When I first wrote about Smart Growth a dozen years ago, I’d have to explain it. Here’s how I defined it in a 1999 article: “Smart Growth aims for development that looks better, conserves important natural features, preserves farms, doesn’t squelch downtowns and gives options to automobile travel.”

How threatening does that sound? But maybe because many early Smart Growth advocates were environmentalists who believed – gasp – that global climate change is real, even today many conservatives equate Smart Growth with socialists out to seize private property and give it away to the labor unions, whose members are lazy crooks because they are among the last remaining U.S. workers who still receive pensions. Or something like that. Friday, a local libertarian blogger Tweeted: “Smart Growth is a cult.” Maybe. But wouldn’t libertarianism be one, too?

I digress.

Smart Growth, as a concept, won a huge victory in 1997, when Maryland enacted a statewide initiative to discourage sprawl, strengthen cities and protect farms and environmentally sensitive areas. But a 10-year analysis found that for a lot of reasons, including a lack of cooperation from municipalities, it hadn’t solved the problems it tried to address. Tom Wright, executive director of the Regional Plan Association, a New York nonprofit, told me he thinks advocates pitched Smart Growth as a cure for so many problems that it was bound to disappoint.

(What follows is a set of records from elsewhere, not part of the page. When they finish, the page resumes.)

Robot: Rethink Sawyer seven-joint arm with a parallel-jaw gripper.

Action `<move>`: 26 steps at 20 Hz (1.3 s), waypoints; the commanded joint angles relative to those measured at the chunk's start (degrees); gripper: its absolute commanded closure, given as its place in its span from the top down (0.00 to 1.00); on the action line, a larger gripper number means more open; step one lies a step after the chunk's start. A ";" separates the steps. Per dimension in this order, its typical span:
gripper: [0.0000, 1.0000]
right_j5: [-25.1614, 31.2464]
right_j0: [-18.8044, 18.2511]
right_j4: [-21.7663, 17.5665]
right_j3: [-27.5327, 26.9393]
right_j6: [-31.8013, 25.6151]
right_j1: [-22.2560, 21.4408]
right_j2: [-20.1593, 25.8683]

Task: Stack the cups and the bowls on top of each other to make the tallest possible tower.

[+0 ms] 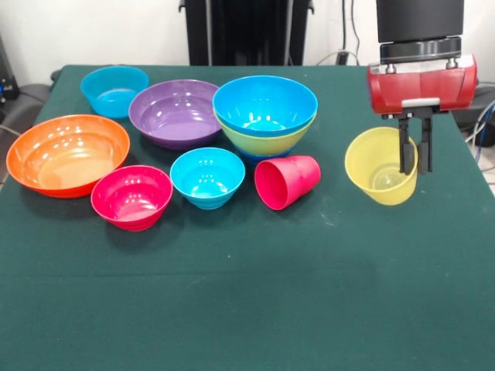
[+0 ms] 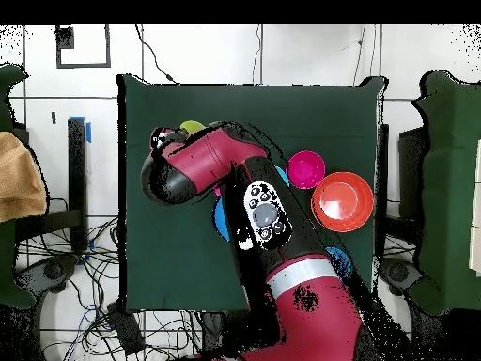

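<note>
Gripper (image 1: 414,166) pinches the yellow cup (image 1: 378,166) by its rim, far right of the table (image 1: 247,309).
The jaws straddle the tilted cup's wall, one finger inside. The red cup (image 1: 286,182) lies sideways near the blue-on-green bowl stack (image 1: 264,116).

From above, my red and black arm (image 2: 254,211) covers most of the bowls; I see only slivers of 1 glossy blue plastic bowl (image 2: 220,218) and the translucent yellow tapered cup (image 2: 193,126). In the front view the arm's upper part runs off the top edge, and the lime green round bowl (image 1: 259,142) is mostly hidden inside its stack.
</note>
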 commanded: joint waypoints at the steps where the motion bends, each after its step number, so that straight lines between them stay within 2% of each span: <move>1: 0.00 5.06 0.30 -1.94 2.90 -6.64 -0.76 -2.95; 9: 0.00 7.65 -0.74 -0.55 3.49 -8.67 -3.37 -2.15; 19: 0.00 6.12 0.95 -1.59 6.82 -5.85 -5.36 -4.59; 26: 0.00 6.60 2.00 -2.00 6.36 -5.79 -5.80 -5.71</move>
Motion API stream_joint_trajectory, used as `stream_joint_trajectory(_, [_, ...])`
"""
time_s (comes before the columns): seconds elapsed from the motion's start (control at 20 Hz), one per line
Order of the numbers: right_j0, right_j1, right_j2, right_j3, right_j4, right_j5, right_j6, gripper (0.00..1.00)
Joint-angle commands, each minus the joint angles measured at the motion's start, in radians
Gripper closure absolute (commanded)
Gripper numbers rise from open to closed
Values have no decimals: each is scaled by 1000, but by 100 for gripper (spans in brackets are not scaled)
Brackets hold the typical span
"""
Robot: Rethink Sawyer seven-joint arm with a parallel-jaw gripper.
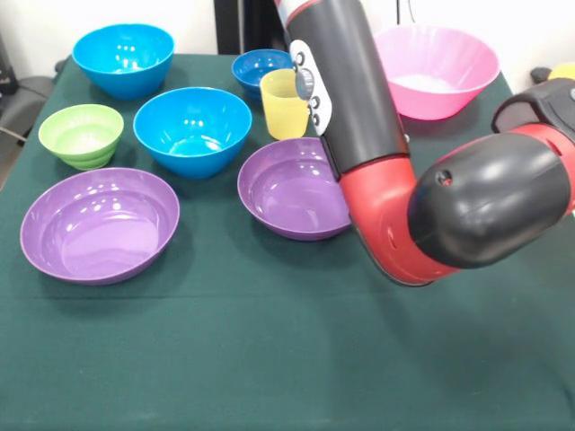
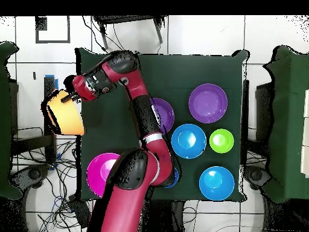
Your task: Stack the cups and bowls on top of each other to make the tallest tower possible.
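Seven bowls and cups sit upright and separate on the green table [image 1: 269, 359]; we see no stack. Two purple bowls [image 1: 99, 224] lie nearest the front camera, with the green bowl [image 1: 81, 135], two bright blue bowls [image 1: 192, 129] and the pink bowl [image 1: 440, 67] behind. The arm [image 1: 359, 117] hides part of the yellow cup [image 1: 283, 103] and the dark blue bowl [image 1: 259, 67]. Overhead, the gripper [image 2: 71, 96] is off the table's edge against the yellow-orange bowl [image 2: 65, 115]; we cannot tell its grip.
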Motion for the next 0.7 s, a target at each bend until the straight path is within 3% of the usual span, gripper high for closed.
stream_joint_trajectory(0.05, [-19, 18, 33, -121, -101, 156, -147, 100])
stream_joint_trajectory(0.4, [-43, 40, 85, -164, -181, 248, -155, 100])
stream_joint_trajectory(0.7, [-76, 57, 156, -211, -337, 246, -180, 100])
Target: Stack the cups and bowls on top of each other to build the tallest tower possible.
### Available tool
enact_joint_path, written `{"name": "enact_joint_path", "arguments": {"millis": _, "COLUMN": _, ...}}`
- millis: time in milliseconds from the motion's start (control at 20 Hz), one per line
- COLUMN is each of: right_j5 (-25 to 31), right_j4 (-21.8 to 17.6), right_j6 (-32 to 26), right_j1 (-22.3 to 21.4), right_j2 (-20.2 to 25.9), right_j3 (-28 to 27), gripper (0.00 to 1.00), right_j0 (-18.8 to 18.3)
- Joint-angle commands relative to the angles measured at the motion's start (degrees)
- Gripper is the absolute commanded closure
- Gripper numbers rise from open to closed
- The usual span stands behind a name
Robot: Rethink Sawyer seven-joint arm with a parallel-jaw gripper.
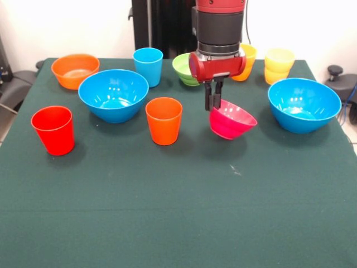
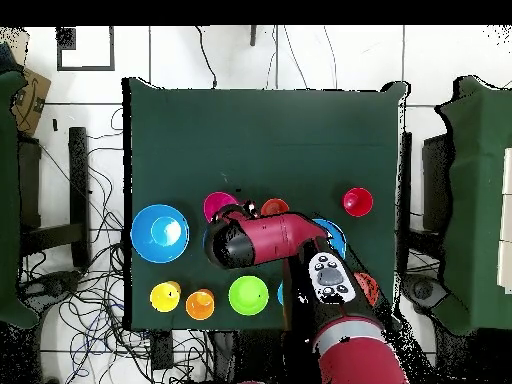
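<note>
Pink-red bowl (image 1: pixel 232 119) hangs tilted, its rim clamped in the pincer (image 1: pixel 213 104) – overhead, the arm (image 2: pixel 270 240) hides most of it above the worktop (image 1: pixel 167 212).

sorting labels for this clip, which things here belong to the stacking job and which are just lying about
Part of the job:
- pink-red bowl, tilted, rim gripped by the end effector
- two blue bowls
- orange bowl
- green bowl
- red cup
- orange cup
- light blue cup
- yellow cups

Lying about:
- cables on the floor
- cardboard box
</note>
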Motion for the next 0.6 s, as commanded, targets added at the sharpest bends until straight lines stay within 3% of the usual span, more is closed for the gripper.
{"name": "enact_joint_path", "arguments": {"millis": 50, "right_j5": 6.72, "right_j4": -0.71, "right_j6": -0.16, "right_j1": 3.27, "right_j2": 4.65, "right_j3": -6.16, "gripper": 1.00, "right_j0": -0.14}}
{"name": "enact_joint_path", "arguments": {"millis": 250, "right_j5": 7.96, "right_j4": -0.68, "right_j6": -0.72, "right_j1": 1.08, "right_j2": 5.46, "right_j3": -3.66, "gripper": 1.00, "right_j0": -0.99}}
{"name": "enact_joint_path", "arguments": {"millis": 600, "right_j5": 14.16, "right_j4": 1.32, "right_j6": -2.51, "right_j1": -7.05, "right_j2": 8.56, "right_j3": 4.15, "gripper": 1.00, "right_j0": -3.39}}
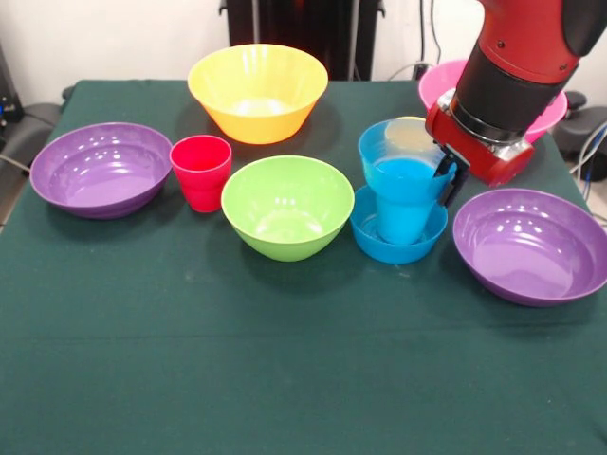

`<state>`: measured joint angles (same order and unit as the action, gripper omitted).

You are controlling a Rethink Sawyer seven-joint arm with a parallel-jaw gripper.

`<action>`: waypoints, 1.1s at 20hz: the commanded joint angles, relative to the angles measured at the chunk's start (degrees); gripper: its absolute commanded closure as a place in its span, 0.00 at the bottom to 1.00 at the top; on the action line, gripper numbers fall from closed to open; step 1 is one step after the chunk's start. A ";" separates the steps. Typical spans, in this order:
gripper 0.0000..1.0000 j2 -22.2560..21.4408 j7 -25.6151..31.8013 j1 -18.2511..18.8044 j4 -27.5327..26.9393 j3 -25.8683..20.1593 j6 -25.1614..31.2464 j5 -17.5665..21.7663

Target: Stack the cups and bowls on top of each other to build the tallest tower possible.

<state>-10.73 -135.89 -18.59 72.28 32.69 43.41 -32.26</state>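
Green cloth covers the table (pixel 285 379), and every item stands on it upright, mouth up.

Tower: a small blue bowl (pixel 398 237) sits right of centre. A blue cup (pixel 403 204) stands inside it. A second small blue bowl (pixel 403 142) rests on the cup's rim, tilted, with a pale yellowish surface showing inside it; what that is cannot be determined.

Gripper (pixel 446 175): it is at the right side of the upper blue bowl and cup. One dark finger (pixel 453 180) is visible against the cup's rim at the right. The other finger is hidden, so the width of the opening cannot be told, nor whether anything is held. The red and black arm (pixel 517 66) descends from the upper right.

Other bowls:
- Lime green bowl (pixel 287 207), just left of the tower, close to the lower blue bowl.
- Purple bowl (pixel 101 169) at far left.
- Second purple bowl (pixel 531 245) at far right, just beside the tower's base.
- Orange-yellow bowl (pixel 258 90) at the back, centre left.
- Pink bowl (pixel 441 83) at the back right, largely hidden behind the arm.

Other cups: a red cup (pixel 201 171) stands between the left purple bowl and the green bowl, near both, contact uncertain.
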 commanded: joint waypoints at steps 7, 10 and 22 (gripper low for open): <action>1.00 4.57 -10.22 -0.15 2.10 -7.83 -5.19 0.22; 1.00 4.19 -9.97 -0.29 2.64 -8.00 -5.57 0.26; 1.00 3.46 -8.81 0.05 3.09 -8.00 -5.69 0.73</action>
<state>-10.69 -135.89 -18.76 72.28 32.69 42.23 -32.26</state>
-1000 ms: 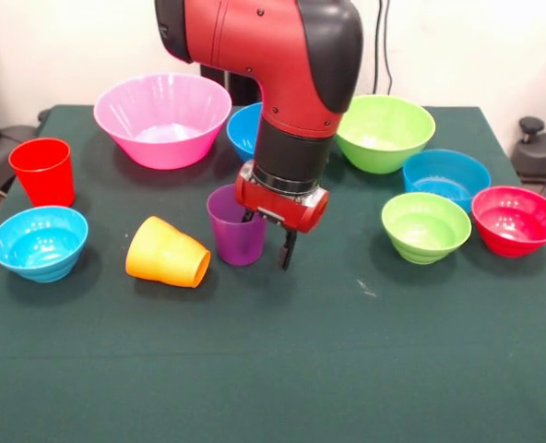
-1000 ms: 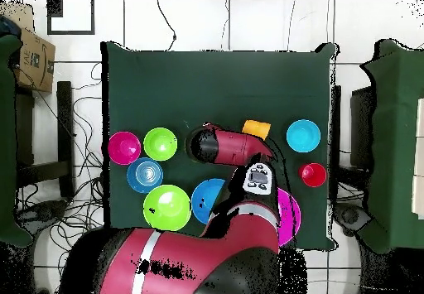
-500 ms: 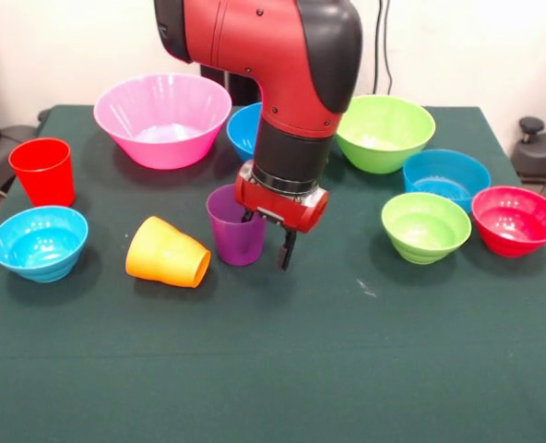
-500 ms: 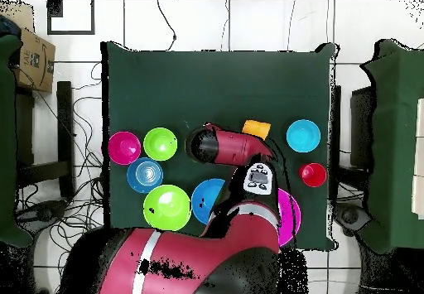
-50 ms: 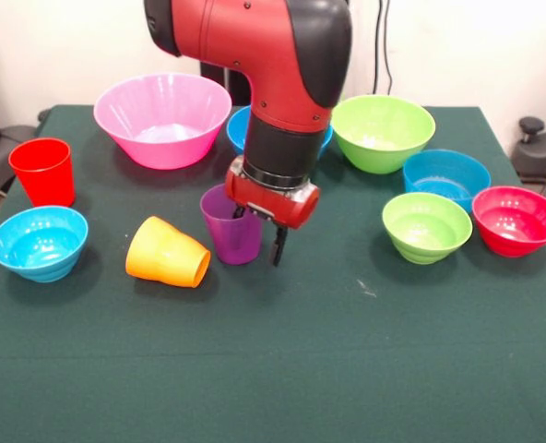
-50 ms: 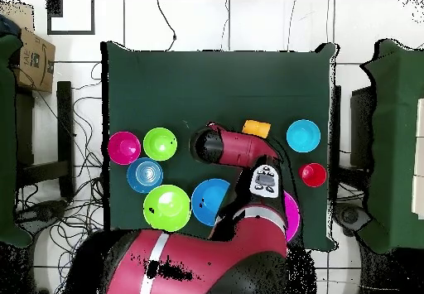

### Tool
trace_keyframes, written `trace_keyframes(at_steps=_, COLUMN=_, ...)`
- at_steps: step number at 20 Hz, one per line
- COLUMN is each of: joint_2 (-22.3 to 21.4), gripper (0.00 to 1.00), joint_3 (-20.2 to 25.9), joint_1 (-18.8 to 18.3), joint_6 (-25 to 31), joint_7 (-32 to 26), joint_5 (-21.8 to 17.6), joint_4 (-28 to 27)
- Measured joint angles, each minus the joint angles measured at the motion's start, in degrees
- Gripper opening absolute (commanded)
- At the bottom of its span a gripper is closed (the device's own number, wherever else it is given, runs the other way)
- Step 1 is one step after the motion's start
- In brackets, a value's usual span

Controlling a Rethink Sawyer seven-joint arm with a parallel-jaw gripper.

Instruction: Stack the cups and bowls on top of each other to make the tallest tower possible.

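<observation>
The purple cup (image 5: 225,231) stands upright at the table's middle. My gripper (image 5: 260,240) straddles its right wall, one finger inside and the other finger (image 5: 278,247) outside, shut on the wall. Just left of it the orange cup (image 5: 167,253) lies on its side, and it also shows from above (image 6: 257,127). A red cup (image 5: 42,171) stands upright at the far left. Bowls sit apart around them: big pink (image 5: 162,118), light blue (image 5: 39,242), blue (image 5: 243,129) behind the arm, big green (image 5: 384,132), blue (image 5: 445,175), small green (image 5: 426,226), red (image 5: 516,220). In the overhead view the arm hides gripper and purple cup.
The green table cloth (image 5: 347,369) stretches bare toward the near edge in the front view. My arm (image 6: 232,147) covers the table's middle from above. A cardboard box (image 6: 33,59) and cables lie on the floor beside the table.
My gripper and the arm have shifted a little to the left in the front view, and the purple cup has moved left with them. The other cups and bowls stay put.
</observation>
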Motion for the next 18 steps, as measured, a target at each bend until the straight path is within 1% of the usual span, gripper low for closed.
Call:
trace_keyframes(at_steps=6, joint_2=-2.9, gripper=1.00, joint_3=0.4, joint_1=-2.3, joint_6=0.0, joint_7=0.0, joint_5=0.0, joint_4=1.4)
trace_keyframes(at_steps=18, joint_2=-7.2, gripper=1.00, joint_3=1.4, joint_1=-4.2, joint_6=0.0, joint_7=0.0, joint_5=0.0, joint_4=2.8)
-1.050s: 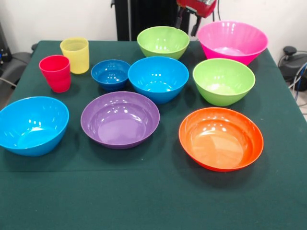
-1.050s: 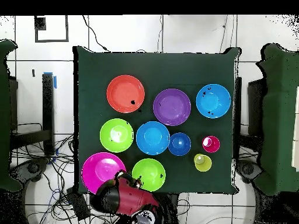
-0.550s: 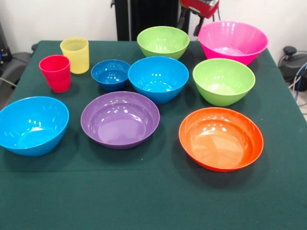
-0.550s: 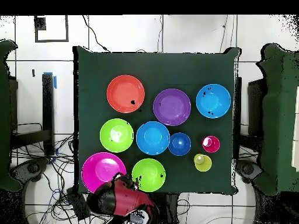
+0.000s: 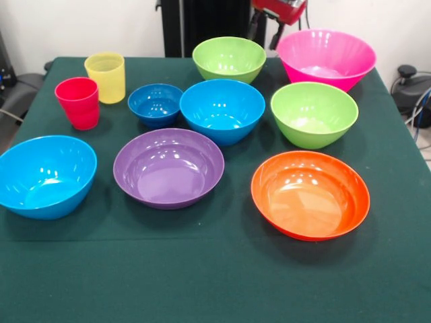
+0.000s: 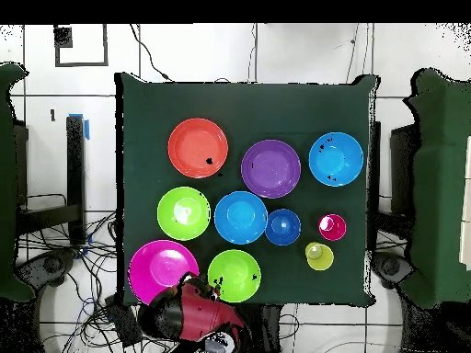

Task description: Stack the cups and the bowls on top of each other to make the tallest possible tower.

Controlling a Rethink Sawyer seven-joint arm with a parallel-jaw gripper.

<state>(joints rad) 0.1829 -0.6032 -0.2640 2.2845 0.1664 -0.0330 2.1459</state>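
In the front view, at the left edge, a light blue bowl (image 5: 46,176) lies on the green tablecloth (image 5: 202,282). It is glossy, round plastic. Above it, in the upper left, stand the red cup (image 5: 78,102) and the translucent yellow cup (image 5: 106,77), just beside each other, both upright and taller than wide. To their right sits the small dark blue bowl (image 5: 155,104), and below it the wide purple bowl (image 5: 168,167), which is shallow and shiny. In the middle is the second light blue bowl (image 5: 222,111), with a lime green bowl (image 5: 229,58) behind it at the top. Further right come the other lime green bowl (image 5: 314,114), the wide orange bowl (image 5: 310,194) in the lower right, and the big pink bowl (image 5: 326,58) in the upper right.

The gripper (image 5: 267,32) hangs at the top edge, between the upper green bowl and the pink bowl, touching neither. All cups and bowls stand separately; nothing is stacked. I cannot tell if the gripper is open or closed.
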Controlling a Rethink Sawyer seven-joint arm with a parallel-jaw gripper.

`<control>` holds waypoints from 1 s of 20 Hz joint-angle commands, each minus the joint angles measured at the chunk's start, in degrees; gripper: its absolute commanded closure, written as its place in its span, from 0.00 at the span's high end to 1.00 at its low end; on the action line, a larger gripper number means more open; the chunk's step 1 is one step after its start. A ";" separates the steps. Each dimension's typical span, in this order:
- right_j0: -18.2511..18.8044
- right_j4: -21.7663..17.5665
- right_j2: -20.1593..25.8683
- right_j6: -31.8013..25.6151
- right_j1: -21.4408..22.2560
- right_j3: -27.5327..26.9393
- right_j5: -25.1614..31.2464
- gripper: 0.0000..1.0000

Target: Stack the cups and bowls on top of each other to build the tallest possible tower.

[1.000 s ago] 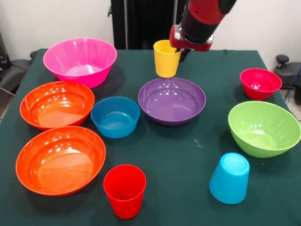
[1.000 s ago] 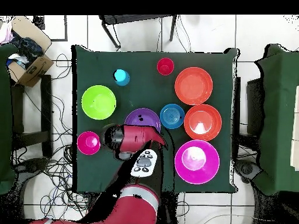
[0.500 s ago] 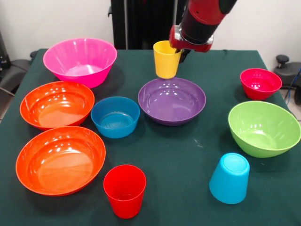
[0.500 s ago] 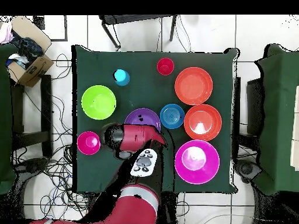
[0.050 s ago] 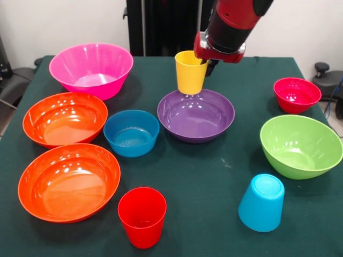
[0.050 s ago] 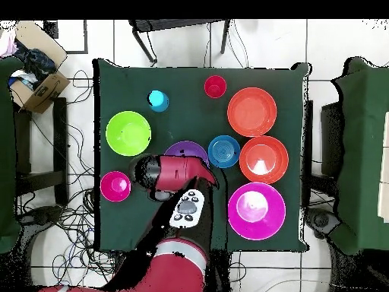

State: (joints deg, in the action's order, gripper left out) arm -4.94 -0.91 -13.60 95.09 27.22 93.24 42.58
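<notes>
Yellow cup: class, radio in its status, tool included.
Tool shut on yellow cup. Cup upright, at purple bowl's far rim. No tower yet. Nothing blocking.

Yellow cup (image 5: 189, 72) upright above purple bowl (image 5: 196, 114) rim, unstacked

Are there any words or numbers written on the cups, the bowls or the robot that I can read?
None can be read.
The yellow cup, red cup and light blue cup: plain, no writing.
The purple bowl and the other bowls: plain, no writing.
The robot arm: a pale panel with dark spots, too small to read.
The cardboard box beside the table: contents too small to read.
</notes>
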 commanded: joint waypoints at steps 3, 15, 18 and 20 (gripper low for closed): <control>0.80 0.78 6.70 6.49 -2.34 -4.67 -3.54 0.00; 0.77 1.24 6.92 8.28 -6.00 -5.92 -9.32 0.00; 0.82 1.47 7.02 8.50 -6.11 -5.43 -10.47 0.00; 0.93 1.65 7.15 8.44 -6.00 -5.20 -10.83 0.00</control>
State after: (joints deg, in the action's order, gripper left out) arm -4.65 -0.91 -13.26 95.09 22.93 90.54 36.93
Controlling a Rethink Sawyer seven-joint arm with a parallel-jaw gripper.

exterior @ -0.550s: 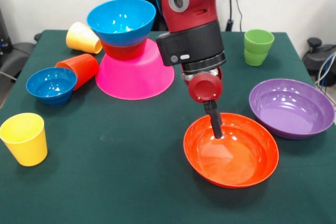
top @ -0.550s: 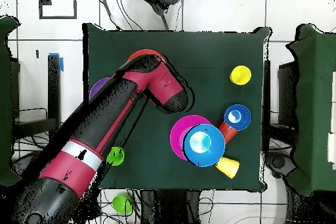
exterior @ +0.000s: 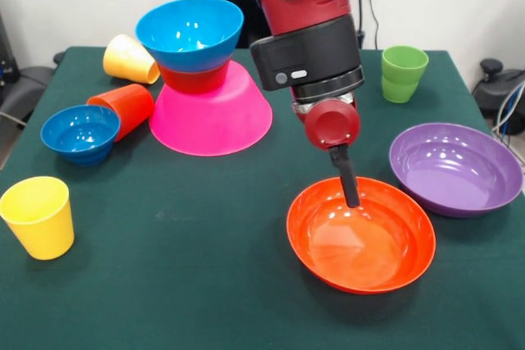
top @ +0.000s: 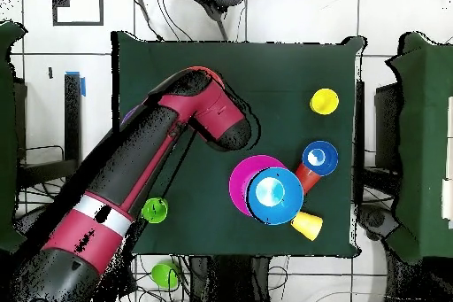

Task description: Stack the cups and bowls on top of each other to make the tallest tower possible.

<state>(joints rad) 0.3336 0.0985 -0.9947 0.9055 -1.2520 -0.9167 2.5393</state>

Now, consider the title of a new book from Harvard economist Ed Glaeser: “Triumph of the City: How Our Greatest Invention Makes Us Richer, Smarter, Greener, Healthier, and Happier.” Cities, says the publicist’s blurb, “bring out the best in humankind.”

For a couple of centuries, that wasn’t many Americans’ view of cities. They agreed with Thomas Jefferson, who said, “I view great cities as pestilential to the morals, the health and the liberties of man.” (He appears not to have noticed that the system of slavery that supported his beloved farm was also pestilential to morals, health and liberty.)

Today, it’s views such as Glaeser’s that are taking hold. Cities are hot. They’re “green.” Transit is hot. Walkable neighborhoods are hot, including among astute developers eyeing aging boomers and the echo-boomers just now hitting adulthood.

Smart Growth helped environmentalists see how dense cities can hold the greenest neighborhoods. It pushed urban designers to think more creatively about stormwater and wetlands. The overall alliance has been healthy. Whatever it’s called in the future, let us hope it continues.